__Action item__:
Could you reproduce, word for word, everything below from the line containing "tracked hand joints" down to the line containing "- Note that", with both of those lines included and no others?

__Material for the task__:
━━━━━━

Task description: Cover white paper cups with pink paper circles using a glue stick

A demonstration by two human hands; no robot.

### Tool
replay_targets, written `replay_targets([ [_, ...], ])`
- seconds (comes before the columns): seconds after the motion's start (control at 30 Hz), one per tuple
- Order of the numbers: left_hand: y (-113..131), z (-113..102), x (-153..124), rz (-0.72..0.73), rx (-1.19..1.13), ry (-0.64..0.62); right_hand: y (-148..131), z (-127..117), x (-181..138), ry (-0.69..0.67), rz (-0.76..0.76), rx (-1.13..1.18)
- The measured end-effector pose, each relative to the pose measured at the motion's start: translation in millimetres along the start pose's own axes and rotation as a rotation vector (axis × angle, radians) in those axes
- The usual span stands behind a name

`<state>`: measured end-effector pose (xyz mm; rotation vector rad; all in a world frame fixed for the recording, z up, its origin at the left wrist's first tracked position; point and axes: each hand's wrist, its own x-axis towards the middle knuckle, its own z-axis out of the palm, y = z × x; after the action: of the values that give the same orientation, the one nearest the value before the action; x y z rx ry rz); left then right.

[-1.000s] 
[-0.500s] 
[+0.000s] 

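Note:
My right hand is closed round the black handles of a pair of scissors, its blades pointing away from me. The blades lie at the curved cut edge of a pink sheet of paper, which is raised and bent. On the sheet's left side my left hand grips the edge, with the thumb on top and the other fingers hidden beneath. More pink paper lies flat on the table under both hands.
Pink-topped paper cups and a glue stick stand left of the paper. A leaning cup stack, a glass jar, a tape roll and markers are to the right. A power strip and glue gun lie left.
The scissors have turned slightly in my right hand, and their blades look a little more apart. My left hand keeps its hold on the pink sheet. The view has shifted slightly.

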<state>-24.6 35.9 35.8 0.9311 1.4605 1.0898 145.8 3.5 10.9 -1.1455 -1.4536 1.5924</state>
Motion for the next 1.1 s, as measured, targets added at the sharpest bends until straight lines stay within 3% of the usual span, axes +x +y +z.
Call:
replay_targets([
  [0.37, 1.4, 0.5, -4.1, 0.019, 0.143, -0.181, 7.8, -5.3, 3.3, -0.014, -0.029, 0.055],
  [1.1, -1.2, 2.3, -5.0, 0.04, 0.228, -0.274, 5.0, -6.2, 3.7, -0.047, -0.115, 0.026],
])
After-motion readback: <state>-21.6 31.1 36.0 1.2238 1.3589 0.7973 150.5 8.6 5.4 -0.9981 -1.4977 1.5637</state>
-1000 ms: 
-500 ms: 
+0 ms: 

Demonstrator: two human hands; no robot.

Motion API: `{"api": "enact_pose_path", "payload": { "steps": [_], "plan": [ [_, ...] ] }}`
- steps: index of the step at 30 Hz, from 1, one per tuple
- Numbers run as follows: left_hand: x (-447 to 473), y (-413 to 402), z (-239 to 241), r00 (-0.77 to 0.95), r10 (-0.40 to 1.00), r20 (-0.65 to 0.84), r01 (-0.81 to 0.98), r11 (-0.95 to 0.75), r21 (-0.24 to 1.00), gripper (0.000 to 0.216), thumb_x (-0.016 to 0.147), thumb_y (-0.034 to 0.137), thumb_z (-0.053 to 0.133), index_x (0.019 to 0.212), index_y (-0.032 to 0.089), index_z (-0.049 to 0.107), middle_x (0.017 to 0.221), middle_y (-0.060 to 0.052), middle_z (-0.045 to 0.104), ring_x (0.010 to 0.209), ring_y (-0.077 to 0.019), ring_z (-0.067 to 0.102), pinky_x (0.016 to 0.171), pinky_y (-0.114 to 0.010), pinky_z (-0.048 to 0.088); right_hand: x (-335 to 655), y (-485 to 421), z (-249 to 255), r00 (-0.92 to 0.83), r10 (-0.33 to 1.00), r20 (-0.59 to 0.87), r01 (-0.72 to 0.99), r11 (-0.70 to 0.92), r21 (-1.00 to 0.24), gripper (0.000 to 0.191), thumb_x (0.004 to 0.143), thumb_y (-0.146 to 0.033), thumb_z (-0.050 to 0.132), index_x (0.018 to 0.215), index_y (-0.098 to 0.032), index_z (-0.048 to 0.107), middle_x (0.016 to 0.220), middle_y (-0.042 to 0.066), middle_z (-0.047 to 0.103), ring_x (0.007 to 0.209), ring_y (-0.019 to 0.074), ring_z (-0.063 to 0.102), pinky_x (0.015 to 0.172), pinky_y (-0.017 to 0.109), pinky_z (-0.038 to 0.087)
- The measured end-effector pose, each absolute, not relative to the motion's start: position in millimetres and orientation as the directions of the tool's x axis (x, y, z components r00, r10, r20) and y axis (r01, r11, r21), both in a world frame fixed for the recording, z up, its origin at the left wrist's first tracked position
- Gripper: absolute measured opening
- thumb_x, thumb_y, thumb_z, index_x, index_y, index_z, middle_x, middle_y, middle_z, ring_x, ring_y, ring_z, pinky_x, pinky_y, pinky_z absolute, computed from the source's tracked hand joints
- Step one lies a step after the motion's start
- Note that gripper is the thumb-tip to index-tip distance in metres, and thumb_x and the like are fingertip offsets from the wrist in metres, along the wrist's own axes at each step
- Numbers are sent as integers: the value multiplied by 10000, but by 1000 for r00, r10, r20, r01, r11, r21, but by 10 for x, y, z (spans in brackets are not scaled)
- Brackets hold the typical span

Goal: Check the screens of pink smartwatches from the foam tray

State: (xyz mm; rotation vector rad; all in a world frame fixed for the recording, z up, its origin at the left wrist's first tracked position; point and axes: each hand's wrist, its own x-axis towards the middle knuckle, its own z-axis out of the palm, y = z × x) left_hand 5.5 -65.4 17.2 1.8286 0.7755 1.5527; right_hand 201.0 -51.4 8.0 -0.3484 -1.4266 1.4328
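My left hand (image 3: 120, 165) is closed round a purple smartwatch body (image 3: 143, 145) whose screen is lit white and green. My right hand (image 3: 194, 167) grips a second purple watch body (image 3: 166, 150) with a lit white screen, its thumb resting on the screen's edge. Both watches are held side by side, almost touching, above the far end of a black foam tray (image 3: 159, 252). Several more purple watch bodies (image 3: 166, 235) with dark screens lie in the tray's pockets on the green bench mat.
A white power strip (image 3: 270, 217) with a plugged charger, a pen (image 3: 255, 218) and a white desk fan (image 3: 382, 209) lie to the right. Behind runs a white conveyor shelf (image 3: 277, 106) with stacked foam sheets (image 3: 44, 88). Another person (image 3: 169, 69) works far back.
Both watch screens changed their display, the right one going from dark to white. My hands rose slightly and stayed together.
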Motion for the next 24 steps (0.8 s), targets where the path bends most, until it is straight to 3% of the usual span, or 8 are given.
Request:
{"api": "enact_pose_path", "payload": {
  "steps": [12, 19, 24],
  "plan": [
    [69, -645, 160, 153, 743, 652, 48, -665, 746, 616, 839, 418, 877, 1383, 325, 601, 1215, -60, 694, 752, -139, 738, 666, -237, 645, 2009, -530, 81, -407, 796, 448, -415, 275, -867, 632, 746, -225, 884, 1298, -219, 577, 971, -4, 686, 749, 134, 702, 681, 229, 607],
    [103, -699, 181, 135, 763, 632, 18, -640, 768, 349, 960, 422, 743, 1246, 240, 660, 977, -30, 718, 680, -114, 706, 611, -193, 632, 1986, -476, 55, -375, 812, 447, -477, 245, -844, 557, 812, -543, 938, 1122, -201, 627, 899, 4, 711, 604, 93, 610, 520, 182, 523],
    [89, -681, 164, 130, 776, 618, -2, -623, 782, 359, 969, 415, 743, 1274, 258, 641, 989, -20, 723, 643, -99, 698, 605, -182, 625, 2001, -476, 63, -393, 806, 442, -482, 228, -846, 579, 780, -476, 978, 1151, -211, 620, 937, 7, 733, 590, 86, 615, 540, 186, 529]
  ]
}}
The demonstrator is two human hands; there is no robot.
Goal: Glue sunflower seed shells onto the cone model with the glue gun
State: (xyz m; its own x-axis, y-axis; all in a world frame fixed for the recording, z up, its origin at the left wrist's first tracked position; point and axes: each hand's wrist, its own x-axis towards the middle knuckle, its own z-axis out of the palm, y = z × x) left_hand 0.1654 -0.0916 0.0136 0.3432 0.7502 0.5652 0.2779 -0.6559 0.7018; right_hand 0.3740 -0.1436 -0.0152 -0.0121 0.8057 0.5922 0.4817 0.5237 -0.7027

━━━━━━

__Written response__:
- thumb_x, thumb_y, thumb_z, index_x, index_y, index_z, middle_x, middle_y, middle_z, ring_x, ring_y, ring_z, pinky_x, pinky_y, pinky_z absolute, computed from the source's tracked hand joints
- Step one lies a step after the motion's start
- Note that gripper is the thumb-tip to index-tip distance in metres, and thumb_x and the like are fingertip offsets from the wrist in metres, along the wrist's own axes at each step

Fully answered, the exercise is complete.